Leaving the pictures out, transcribe the records below exactly.
____
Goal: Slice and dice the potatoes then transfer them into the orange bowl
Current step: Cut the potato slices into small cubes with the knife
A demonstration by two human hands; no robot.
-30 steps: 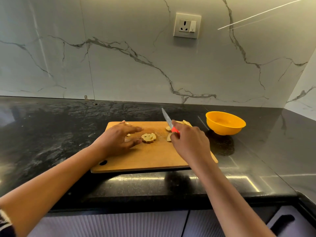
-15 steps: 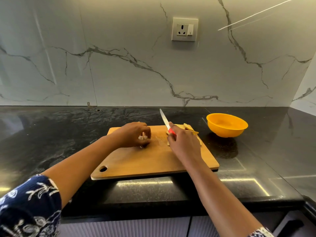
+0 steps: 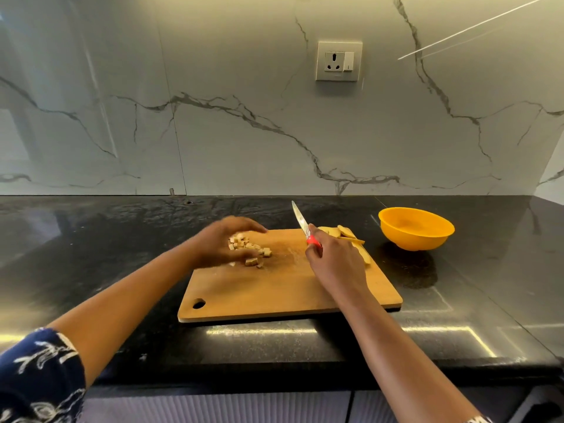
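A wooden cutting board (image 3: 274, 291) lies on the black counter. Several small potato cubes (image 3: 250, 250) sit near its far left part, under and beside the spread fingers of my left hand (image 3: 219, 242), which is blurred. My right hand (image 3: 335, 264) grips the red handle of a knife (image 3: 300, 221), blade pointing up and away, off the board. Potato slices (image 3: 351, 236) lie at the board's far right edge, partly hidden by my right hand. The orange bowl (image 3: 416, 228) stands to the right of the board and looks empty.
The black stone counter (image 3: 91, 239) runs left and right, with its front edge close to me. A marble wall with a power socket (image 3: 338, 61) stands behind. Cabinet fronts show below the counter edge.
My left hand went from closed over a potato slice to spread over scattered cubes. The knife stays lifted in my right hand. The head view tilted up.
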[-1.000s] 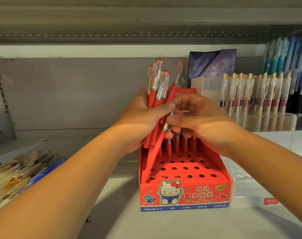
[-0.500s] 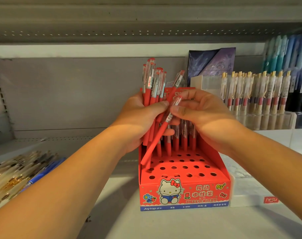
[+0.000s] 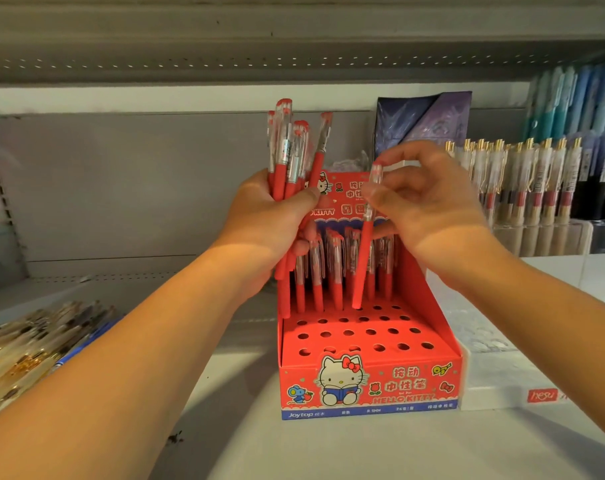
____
Solution to the problem —
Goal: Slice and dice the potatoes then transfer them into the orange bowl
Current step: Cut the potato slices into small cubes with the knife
A demonstration by two human hands; no robot.
-30 steps: 
-15 steps: 
+0 steps: 
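A wooden cutting board (image 3: 274, 291) lies on the black counter. Several small potato cubes (image 3: 250, 250) sit near its far left part, under and beside the spread fingers of my left hand (image 3: 219, 242), which is blurred. My right hand (image 3: 335, 264) grips the red handle of a knife (image 3: 300, 221), blade pointing up and away, off the board. Potato slices (image 3: 351, 236) lie at the board's far right edge, partly hidden by my right hand. The orange bowl (image 3: 416, 228) stands to the right of the board and looks empty.
The black stone counter (image 3: 91, 239) runs left and right, with its front edge close to me. A marble wall with a power socket (image 3: 338, 61) stands behind. Cabinet fronts show below the counter edge.
My left hand went from closed over a potato slice to spread over scattered cubes. The knife stays lifted in my right hand. The head view tilted up.
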[-1.000s] 
[-0.500s] 
[+0.000s] 

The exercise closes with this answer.